Un racconto di Salvatore Santagati
Numero di battute: 2486
Nella gara d’arte contro il grande puparo questa volta vincerà Edoardo Nevo, il suo disegno mette a posto tutto e tutto andrà come lui l’ha disegnato.
Lo definisce, strologando analiticamente gli ultimi pezzetti di futuro e vincendoli al caos, mentre nascosto nella falsa solitudine dei sedili posteriori perdona questo vile maggio in cambio d’aria fresca. Spalanca il finestrino e ringrazia il traffico che degli uomini se ne frega, perché l’ha arrestata lui l’ultima immagine della città alla sua sinistra. Straluna gli occhi, nulla deve scordare: è una nave in bottiglia, Modica; è una nave regia con il lusso della sera, le case come un mondo capovolto, i lumi gocce di pianti astrali, spiriti gialli custoditi per l’eterno.
È stato scortese rimanerci solo un giorno, allora la inserisce nel suo magnum opus e s’assicura che qui in estate ci tornerà con Glo Glo. Prima però le dirà che aveva ragione, che l’urgenza di firmare il mondo è per gli stronzi del nuovo millennio, poi fitteranno la loro personale goccia di luce e la guarderanno dal balcone, fino all’autunno, arresi alla felicità.
«È una nave in bottiglia, Modica;
è una nave regia con il lusso della sera.»

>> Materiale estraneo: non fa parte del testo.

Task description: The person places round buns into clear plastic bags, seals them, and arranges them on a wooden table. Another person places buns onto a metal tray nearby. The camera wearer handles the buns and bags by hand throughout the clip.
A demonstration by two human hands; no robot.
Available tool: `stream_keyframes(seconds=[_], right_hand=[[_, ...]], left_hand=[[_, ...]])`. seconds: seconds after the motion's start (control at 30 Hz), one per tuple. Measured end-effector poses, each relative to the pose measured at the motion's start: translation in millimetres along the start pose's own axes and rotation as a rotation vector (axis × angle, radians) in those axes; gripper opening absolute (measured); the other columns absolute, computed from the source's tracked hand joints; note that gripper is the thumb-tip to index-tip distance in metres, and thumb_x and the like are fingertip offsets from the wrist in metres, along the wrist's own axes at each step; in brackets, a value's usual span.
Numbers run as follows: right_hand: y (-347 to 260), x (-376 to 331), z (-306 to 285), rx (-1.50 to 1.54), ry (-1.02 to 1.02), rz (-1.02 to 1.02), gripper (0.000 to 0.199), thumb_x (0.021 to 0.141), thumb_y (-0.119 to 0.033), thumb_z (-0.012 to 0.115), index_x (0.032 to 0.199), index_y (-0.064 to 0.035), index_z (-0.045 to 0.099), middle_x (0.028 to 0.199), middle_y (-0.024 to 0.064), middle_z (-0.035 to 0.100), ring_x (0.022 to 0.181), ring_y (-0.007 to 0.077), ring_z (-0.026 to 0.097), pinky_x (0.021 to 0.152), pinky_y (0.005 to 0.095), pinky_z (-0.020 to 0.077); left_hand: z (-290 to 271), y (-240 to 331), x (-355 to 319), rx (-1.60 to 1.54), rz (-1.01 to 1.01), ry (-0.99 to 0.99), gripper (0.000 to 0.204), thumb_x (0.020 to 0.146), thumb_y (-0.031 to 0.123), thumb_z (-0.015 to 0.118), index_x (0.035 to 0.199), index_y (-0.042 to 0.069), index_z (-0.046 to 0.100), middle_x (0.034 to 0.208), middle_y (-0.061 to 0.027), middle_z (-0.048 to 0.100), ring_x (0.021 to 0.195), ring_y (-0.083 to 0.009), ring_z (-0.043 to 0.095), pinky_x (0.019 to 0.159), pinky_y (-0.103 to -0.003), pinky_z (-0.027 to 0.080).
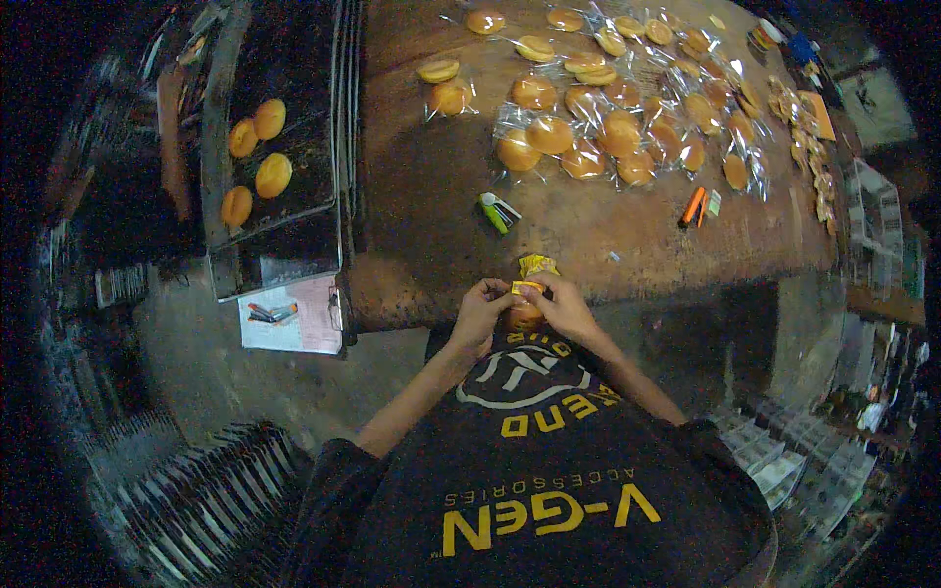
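Worn wooden table [588, 235] stretches beyond my grip. Both my left hand [480, 312] and right hand [567, 309] pinch a bagged bun [525, 312] between them at its yellow label [526, 287]; pulling unevenly could tear the wrapper.

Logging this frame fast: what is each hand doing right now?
Left hand: closed, pinching the top of the bagged bun at the table edge.
Right hand: closed, pinching the yellow label on the same bag.
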State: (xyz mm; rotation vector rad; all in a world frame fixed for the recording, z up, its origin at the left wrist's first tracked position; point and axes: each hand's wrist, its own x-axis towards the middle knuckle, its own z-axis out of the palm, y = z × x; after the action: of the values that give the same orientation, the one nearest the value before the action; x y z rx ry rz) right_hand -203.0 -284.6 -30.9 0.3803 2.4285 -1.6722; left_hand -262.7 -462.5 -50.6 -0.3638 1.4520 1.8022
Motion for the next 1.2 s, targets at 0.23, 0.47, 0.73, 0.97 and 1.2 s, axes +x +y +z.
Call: stream_keyframes(seconds=[0.23,0.47,0.73,0.97,1.2], right_hand=[[2.5,30.6,4.4,-0.06,-0.171,-0.101,0.028,0.097,-0.026,0.064,0.107,-0.0003,0.07,0.1,0.0139,0.073,0.096,0.0271,0.07,0.086,0.037,0.0526],[-6.3,79.9,22.0,0.091,-0.339,0.089,0.034,0.097,-0.031,0.064,0.116,-0.0032,0.069,0.105,0.0162,0.071,0.098,0.0325,0.067,0.09,0.0407,0.0515],[30.1,169.5,73.2,-0.98,0.416,-0.086,0.058,0.092,-0.047,0.067,0.134,-0.0093,0.056,0.134,0.021,0.052,0.114,0.0395,0.055,0.093,0.0496,0.0463],[-4.0,166.5,93.5,0.365,0.342,0.085,0.037,0.098,-0.031,0.062,0.12,-0.0012,0.06,0.102,0.0071,0.066,0.086,0.0184,0.062,0.078,0.0342,0.052],[-53.5,123.3,123.2,0.581,0.494,0.06,0.024,0.099,-0.024,0.053,0.111,-0.0045,0.06,0.094,0.0058,0.063,0.081,0.0154,0.061,0.072,0.0283,0.0502]], left_hand=[[-6.2,0.2,1.0,0.009,0.084,0.18,0.023,0.087,0.006,0.076,0.102,0.006,0.058,0.092,-0.0055,0.065,0.084,-0.0153,0.064,0.074,-0.029,0.054],[-64.1,21.6,5.2,-0.084,0.136,0.118,0.025,0.087,0.006,0.077,0.094,0.008,0.053,0.091,-0.004,0.061,0.083,-0.0132,0.06,0.075,-0.029,0.053],[-115.3,64.8,-4.3,-0.026,0.392,0.094,0.026,0.084,0.001,0.076,0.084,0.008,0.051,0.087,-0.0016,0.057,0.079,-0.0097,0.051,0.073,-0.027,0.047],[-135.6,87.8,-5.5,0.336,0.548,0.068,0.025,0.087,0.001,0.073,0.082,0.005,0.049,0.084,-0.0054,0.061,0.075,-0.0122,0.055,0.072,-0.027,0.047],[-110.1,97.9,1.3,0.439,0.701,0.008,0.025,0.085,-0.001,0.07,0.08,0.002,0.046,0.079,-0.0103,0.063,0.075,-0.0193,0.06,0.072,-0.033,0.049]])
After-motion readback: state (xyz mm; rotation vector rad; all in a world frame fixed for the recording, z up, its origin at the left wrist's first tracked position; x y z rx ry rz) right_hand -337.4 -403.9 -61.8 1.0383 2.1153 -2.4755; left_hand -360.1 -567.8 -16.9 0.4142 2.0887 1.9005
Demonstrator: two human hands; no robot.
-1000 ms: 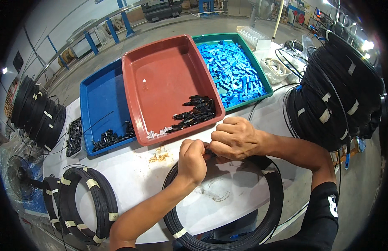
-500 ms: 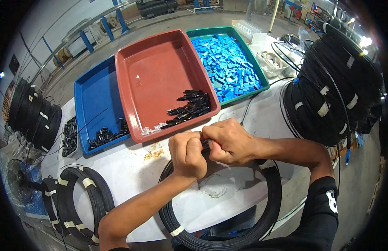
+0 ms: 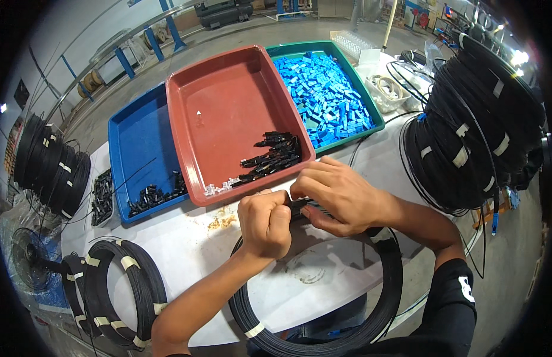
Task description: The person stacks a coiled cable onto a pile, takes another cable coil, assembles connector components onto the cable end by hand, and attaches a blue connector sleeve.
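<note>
Between my two hands is a small black connector piece (image 3: 298, 206), held above the far rim of a black cable coil (image 3: 393, 279). My left hand (image 3: 265, 223) is closed in a fist around one end, hiding most of it. My right hand (image 3: 338, 199) has its thumb and fingers at the other end, the thumb pressed along its lower side. Just beyond them stands a red tray (image 3: 228, 101) with a pile of black connector parts (image 3: 273, 156) and small white pieces (image 3: 221, 187) in its near corner.
A blue tray (image 3: 142, 128) with black parts stands left, a green tray (image 3: 374, 116) of blue pieces (image 3: 329, 98) right. Taped cable coils (image 3: 124, 291) lie front left. Large stacks of black cable coils (image 3: 472, 131) rise at the right and far left (image 3: 50, 160).
My right hand has loosened from a tight fist, its fingers lifting and spreading somewhat, so more of the black piece shows. My left hand keeps its closed grip.
</note>
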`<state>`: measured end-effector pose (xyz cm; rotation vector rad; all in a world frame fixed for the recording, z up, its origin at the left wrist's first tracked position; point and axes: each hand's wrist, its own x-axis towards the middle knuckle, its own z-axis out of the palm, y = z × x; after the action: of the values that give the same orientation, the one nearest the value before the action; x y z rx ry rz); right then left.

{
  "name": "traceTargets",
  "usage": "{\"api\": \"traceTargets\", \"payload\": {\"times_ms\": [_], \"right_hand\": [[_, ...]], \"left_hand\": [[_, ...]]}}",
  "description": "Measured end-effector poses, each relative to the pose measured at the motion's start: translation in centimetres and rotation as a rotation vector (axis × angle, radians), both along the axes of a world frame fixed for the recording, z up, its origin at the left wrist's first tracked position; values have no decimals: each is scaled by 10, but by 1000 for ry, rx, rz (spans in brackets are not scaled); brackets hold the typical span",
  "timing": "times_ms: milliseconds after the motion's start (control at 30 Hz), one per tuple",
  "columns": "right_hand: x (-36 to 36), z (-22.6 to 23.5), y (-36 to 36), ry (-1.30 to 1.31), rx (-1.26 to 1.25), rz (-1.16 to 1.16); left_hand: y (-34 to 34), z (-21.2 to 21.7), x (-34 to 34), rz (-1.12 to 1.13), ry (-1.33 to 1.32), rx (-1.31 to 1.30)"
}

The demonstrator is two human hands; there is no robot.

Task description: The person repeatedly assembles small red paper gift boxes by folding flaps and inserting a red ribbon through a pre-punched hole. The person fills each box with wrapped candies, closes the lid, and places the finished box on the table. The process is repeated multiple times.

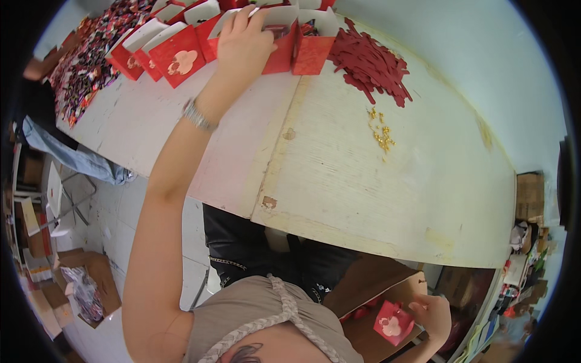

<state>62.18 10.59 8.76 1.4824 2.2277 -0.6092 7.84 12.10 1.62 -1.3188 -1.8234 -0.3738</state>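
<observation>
My left hand (245, 45) reaches to the far edge of the table, fingers bent over the rim of an open red paper box (280, 59) and closed on it. Wrapped pieces show inside that box, though my fingers partly cover it. Beside it stands another open red box (315, 53) with small wrapped pieces in it. Low on the right, my right hand (433, 317) pinches a small red box (393, 322) with a pale flower-like print. It is held over a cardboard carton (378, 281) below the table edge, with more red items inside.
Several more open red boxes (175, 55) stand at the far left, beside a large heap of wrapped sweets (91, 57). Dark red strips (372, 63) and small gold pieces (382, 133) lie on the pale table (339, 181). Another person's hand (36, 68) shows at far left.
</observation>
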Motion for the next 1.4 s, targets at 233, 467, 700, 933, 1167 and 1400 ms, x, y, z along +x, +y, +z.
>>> {"api": "traceTargets", "payload": {"times_ms": [233,467,700,933,1167,1400], "right_hand": [[-118,-87,5,828,281,293],[-241,-146,32,1505,-79,404],[-245,-185,-16,1885,112,201],[-246,-189,-14,1971,68,153],[-230,-193,8,1826,90,292],[-237,-172,4,1741,217,21]], "left_hand": [[-78,-21,152,-431,-383,81],[-91,-56,150,-582,-1412,507],[-80,-74,140,-1211,-2074,116],[-94,-77,152,-1039,-1880,34],[-95,-91,154,-1111,-1764,128],[-95,-88,179,-878,-1681,396]]}}
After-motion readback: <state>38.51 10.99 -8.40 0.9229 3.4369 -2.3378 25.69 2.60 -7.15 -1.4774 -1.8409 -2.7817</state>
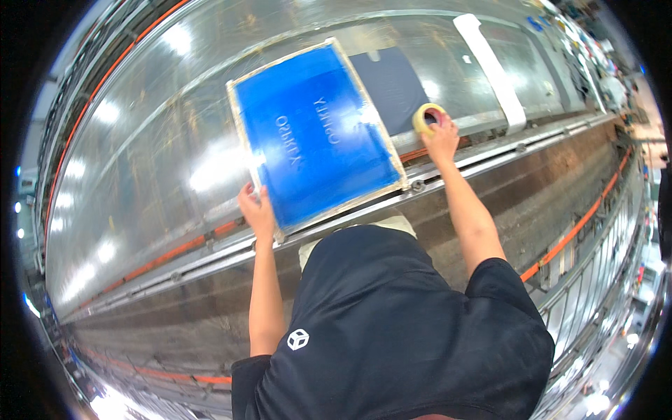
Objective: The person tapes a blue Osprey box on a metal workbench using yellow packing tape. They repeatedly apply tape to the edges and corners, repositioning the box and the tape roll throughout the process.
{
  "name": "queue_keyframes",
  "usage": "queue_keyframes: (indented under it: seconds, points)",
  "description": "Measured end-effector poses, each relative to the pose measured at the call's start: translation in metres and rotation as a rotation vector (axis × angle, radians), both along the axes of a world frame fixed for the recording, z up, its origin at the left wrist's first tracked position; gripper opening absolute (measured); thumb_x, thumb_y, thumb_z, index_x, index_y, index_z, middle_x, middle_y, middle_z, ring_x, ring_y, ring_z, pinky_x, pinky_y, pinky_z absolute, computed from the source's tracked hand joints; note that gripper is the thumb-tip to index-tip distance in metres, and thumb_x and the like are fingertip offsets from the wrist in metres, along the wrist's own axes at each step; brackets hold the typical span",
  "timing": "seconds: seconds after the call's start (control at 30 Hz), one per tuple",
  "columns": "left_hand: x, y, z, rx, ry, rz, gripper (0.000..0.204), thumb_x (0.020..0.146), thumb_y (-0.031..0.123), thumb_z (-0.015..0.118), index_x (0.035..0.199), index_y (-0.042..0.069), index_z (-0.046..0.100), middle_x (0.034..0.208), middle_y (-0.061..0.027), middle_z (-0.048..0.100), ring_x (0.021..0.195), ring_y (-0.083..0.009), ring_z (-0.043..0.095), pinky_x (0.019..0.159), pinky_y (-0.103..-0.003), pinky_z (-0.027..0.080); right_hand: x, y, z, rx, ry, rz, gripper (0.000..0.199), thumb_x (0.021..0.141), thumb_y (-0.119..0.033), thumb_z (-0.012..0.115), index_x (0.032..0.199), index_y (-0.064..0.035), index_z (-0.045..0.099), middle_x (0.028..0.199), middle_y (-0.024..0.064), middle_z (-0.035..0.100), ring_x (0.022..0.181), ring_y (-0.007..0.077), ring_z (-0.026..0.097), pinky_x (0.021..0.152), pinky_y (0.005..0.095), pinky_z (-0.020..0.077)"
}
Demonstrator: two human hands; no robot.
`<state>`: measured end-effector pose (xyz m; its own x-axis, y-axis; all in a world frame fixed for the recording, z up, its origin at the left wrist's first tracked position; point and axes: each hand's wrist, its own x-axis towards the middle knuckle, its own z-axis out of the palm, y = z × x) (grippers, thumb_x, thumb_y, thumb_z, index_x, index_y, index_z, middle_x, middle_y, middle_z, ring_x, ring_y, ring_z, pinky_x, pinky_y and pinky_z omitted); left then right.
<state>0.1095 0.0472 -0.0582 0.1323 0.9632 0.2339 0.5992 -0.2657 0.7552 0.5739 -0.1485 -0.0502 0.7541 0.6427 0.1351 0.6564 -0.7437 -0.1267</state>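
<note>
A blue screen-printing frame (pixel 308 133) with a pale, tape-covered border lies tilted on the long metal table. Raised mirrored lettering shows on its blue face. Beside its lower left edge is my left hand (pixel 257 212), thumb and fingers apart, the thumb close to or touching the border; contact is hard to tell. To the right of the frame, my right hand (pixel 441 138) grips a roll of yellowish tape (pixel 422 120), with fingers at its ring. A dark grey sheet (pixel 387 87) lies flat between the frame and the tape, its left part hidden by the frame.
A white strip (pixel 490 73) lies across the metal table (pixel 196 126) farther right. A metal rail (pixel 504 149) runs along the near edge, with orange piping (pixel 581 231) below it. Assorted items crowd the far right end.
</note>
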Motion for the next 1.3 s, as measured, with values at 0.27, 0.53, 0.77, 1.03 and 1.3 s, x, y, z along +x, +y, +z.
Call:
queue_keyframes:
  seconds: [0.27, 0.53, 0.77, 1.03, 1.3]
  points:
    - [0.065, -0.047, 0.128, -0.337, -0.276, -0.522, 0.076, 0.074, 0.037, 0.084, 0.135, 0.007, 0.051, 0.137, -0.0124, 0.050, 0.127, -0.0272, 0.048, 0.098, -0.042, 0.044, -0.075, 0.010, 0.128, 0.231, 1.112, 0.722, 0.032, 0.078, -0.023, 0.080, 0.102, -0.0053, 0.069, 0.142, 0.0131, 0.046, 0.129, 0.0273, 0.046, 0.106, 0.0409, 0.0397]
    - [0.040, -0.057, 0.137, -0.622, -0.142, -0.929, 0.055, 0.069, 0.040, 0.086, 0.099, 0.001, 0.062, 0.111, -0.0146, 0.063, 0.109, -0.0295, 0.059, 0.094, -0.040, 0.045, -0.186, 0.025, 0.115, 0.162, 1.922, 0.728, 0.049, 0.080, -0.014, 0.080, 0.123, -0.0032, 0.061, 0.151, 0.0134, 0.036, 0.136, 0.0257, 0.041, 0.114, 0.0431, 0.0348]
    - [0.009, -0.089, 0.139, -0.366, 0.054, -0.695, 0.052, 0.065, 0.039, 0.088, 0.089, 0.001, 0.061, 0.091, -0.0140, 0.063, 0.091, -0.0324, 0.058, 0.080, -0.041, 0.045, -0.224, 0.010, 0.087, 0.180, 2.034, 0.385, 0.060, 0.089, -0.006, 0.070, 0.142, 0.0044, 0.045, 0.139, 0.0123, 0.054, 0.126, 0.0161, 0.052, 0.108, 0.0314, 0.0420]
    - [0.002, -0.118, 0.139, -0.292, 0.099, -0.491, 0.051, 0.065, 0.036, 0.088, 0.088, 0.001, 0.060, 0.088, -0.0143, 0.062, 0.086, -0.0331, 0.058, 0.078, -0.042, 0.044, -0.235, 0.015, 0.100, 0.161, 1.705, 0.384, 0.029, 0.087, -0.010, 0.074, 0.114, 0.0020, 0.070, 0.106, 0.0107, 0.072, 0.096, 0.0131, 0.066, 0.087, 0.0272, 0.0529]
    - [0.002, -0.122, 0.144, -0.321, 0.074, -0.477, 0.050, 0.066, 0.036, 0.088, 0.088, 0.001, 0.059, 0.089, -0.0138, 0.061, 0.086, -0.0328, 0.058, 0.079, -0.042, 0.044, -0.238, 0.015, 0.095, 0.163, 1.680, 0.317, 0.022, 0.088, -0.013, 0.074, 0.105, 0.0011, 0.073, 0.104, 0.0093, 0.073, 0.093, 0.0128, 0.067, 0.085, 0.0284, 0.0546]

E questo suo melanconico conato verrà fuori, pure se cumulato in un unico sputo di vomito, in un botto di dolore inumano. Squarcerà il vanitoso stemma d’essere diverso, né lui né gli altri avranno bisogno della sua musica e senz’angustia spaccherà a martellate, a pugni forse, lo Steinway dell’aula ventitré e chi vi si metterà in mezzo; getterà tutto quello che ha composto in un vuoto di memoria, libero. Ogni posto sarà casa per Edoardo, mai più partirà per gli infiniti viaggi, non si vedrà contro la bufera guardiana che da sempre lo attende in quell’assurdo proibito ciglio dove giorno e notte s’è recato, coi suoi spasmi, a trovar nulla.
Sceglierà bendato un qualche Buddha in saldo e un bel gazebo per non morire di sole, ma sarà bello anche scottare in spiaggia, infuocarsi il naso d’acqua salata per un errore d’apnea, e il Mediterraneo guardarlo fino a stomacare. Sarà pelle, occhi, naso, lingua, orecchie. Nulla più.
Il traffico scorre, e Claudio davanti pesta arrabbiato il pedale. Modica muore lenta, Edoardo per fortuna ha completato il suo capolavoro.
Cento metri d’asfalto e alla sua destra si svela in lamiera e sirene la causa del grande ingorgo. Tutti guardano il disastro curiosi di pena. A Edoardo sfugge un canto irriflesso, troppo forte. Si giustifica come i bambini, si dice che questo non valeva, che non era pronto. Sono tutti disgustati a vederlo così, senza umanità.
Salvatore Santagati (1993) è nato a Catania e vive a Motta Sant’Anastasia.
I suoi racconti sono apparsi sul quotidiano La Sicilia e sulla rivista Rapsodia.
Sta scarabocchiando il suo primo romanzo.